Search the records for the word "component". Copy every line where it appears.

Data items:
=== Section Start ===

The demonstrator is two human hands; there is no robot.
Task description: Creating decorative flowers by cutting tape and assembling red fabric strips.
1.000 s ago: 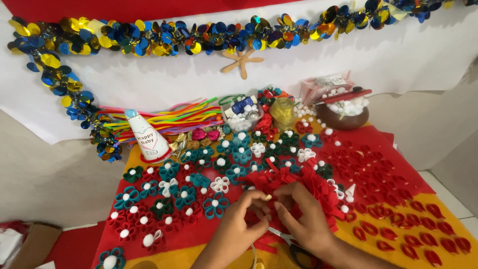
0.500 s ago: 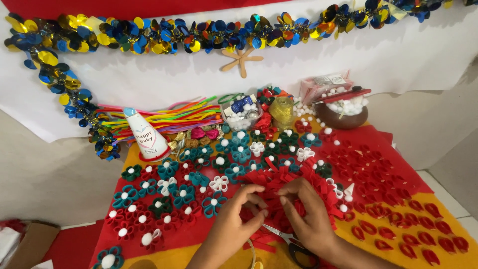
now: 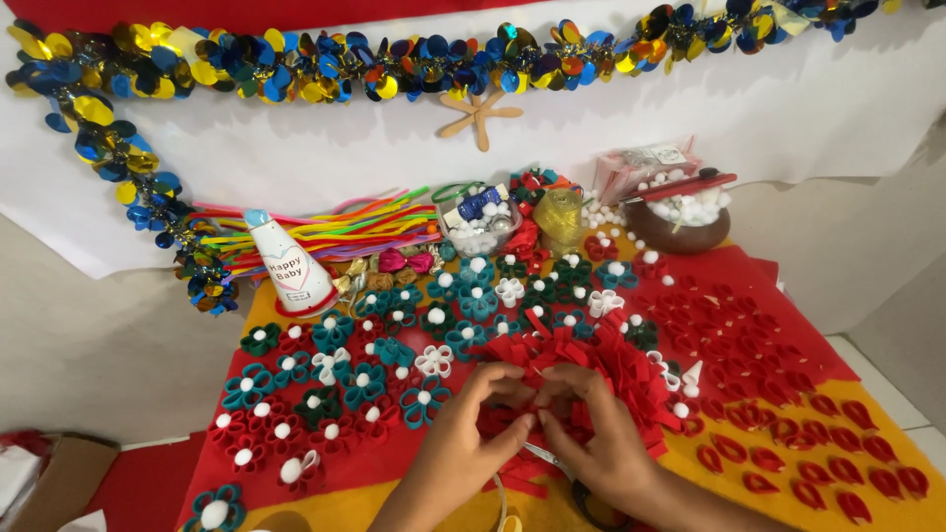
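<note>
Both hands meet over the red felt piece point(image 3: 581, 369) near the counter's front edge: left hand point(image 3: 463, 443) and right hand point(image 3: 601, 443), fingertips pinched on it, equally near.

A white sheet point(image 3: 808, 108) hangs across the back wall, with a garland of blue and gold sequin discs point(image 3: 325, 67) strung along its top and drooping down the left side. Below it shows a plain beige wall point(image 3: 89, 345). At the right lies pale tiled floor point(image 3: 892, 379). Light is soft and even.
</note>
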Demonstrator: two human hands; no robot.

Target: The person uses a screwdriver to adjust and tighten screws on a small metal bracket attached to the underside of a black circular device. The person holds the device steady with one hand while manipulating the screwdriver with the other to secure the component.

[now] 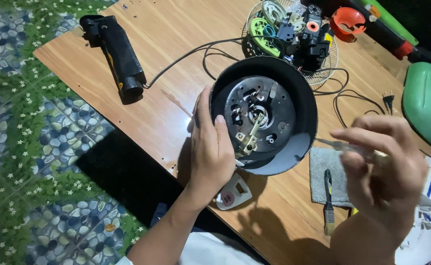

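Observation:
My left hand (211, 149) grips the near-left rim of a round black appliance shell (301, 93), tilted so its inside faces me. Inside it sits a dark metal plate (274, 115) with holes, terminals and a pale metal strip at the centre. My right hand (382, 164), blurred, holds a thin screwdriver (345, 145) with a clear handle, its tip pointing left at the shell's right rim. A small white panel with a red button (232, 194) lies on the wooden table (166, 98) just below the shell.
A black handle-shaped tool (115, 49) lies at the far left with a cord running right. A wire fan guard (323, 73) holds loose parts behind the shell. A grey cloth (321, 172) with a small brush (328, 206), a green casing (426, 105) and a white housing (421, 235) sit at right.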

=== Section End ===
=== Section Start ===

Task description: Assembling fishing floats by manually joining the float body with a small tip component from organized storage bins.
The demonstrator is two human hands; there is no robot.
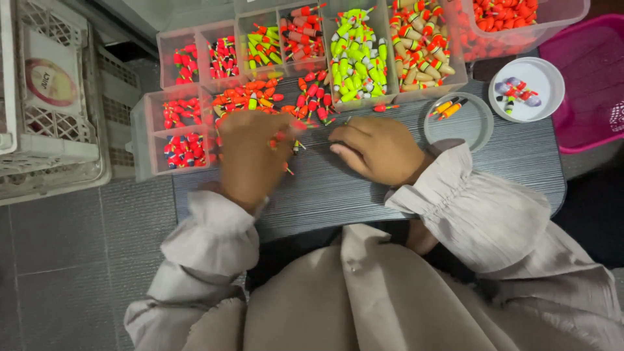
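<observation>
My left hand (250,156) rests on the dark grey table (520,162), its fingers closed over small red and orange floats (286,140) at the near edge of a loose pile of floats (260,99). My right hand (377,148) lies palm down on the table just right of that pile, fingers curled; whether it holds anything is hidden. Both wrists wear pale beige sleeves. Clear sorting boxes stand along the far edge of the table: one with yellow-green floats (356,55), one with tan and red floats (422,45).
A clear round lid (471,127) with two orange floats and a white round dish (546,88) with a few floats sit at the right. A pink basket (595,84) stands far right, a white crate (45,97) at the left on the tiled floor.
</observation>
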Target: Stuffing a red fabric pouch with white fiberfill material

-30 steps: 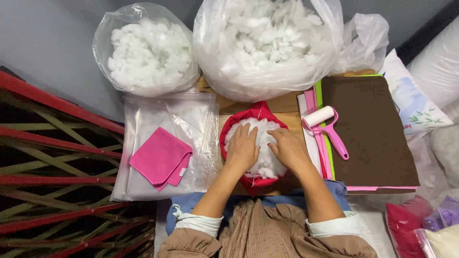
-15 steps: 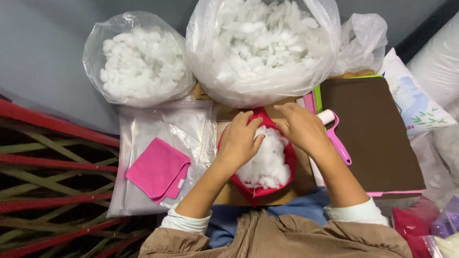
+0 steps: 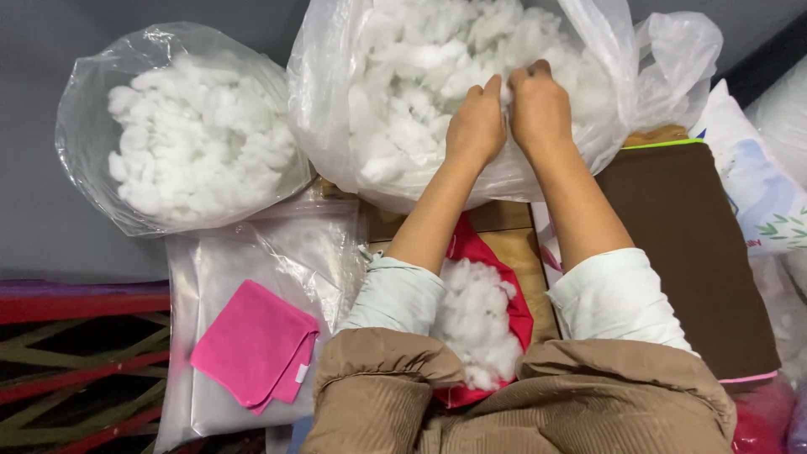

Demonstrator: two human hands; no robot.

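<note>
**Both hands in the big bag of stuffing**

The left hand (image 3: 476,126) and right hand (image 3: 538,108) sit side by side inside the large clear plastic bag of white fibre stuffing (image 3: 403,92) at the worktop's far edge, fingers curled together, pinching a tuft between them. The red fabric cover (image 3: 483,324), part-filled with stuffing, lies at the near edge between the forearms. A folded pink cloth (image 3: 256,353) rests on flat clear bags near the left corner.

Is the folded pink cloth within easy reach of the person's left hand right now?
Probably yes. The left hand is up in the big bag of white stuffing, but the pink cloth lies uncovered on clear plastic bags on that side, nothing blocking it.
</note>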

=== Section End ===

◆ **Written reply**
Target: The person uses a screwdriver to adjust and tighten screws on a small metal bracket attached to the underside of a black circular device. The person holds the device steady with one hand while manipulating the screwdriver with the other to secure the component.
Task description: Assembling fishing floats by manually joining the float body with a small tip component from organized storage bins.

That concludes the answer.